__EXERCISE__:
Look below for the line holding "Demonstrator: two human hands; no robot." and the line holding "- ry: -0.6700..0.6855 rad". Transcribe exactly those lines and all lines between them, nothing more.

····················

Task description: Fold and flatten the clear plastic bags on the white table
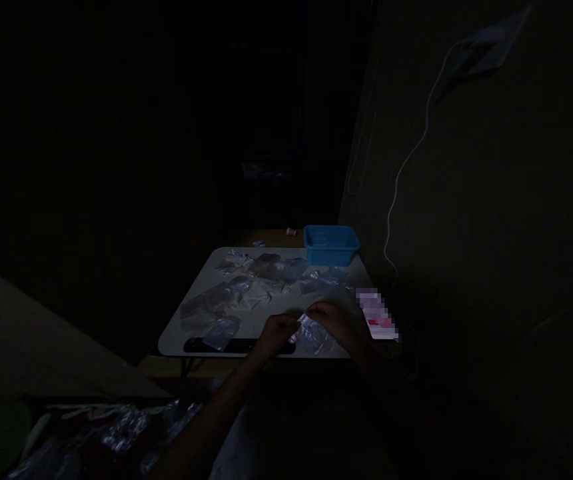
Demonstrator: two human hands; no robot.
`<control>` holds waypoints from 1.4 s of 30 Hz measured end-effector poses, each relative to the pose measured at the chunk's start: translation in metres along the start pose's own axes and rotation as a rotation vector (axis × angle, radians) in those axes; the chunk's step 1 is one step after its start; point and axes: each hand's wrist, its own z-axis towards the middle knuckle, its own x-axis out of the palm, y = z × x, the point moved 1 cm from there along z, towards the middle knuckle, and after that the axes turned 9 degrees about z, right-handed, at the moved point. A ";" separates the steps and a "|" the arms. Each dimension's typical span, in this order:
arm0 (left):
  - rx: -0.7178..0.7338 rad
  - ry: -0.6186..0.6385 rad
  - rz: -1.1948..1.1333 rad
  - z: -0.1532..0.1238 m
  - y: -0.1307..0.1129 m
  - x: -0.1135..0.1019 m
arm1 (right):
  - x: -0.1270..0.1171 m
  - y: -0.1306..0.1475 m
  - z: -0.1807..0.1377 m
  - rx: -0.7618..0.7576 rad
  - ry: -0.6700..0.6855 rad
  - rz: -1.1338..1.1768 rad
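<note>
Over the front of a small white table, my left hand pinches one edge of a clear plastic bag. My right hand grips the same bag's top edge a little further right, and the bag hangs down between and below my fingers. Several other clear plastic bags lie spread over the tabletop. One flat bag rests partly across the dark slot at the front edge. Dim light hides the detail of my fingertips.
A blue plastic basket stands at the table's back right corner. A lit phone, its screen blurred, is at the right edge. A white cable runs down the right wall from a socket. Crumpled plastic lies at lower left.
</note>
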 end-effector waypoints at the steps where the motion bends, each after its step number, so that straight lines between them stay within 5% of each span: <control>1: -0.013 0.006 -0.006 -0.001 0.001 0.000 | 0.000 0.000 0.000 0.007 0.000 -0.005; 12: -0.122 0.128 -0.117 -0.004 0.012 -0.002 | 0.001 0.004 -0.002 -0.004 -0.035 -0.035; 17: 0.024 0.189 -0.074 -0.002 0.001 -0.009 | 0.006 0.003 -0.003 0.024 0.041 0.011; 21: 0.078 0.146 -0.011 0.004 -0.007 -0.008 | 0.011 0.002 0.000 0.031 0.095 -0.010; 29: -0.035 0.022 0.007 0.007 -0.007 -0.012 | 0.005 -0.006 -0.004 0.074 0.118 -0.044; 42: -0.107 0.024 -0.010 0.004 -0.005 -0.019 | -0.011 -0.020 -0.021 0.196 0.136 0.005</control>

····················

__TASK OUTPUT__:
Demonstrator: two human hands; no robot.
`<control>` holds waypoints from 1.4 s of 30 Hz measured end-effector poses, each relative to the pose measured at the chunk's start: translation in metres along the start pose's own axes and rotation as a rotation vector (axis × angle, radians) in those axes; the chunk's step 1 is one step after its start; point and axes: each hand's wrist, its own z-axis towards the middle knuckle, its own x-axis out of the palm, y = z × x, the point moved 1 cm from there along z, towards the middle knuckle, and after that the axes turned 9 degrees about z, right-handed, at the moved point. A ";" separates the steps and a "|" the arms. Each dimension's typical span, in this order:
arm0 (left):
  - rx: -0.7178..0.7338 rad
  - ry: -0.6186..0.6385 rad
  - rz: -1.1948..1.1333 rad
  - z: -0.1532..0.1238 m
  - y: -0.1307..0.1129 m
  - x: -0.1135..0.1019 m
arm1 (right):
  - x: -0.1270..0.1171 m
  - y: -0.1306..0.1475 m
  - z: -0.1807..0.1377 m
  - rx: -0.7618..0.7576 rad
  - ry: -0.6700..0.6855 rad

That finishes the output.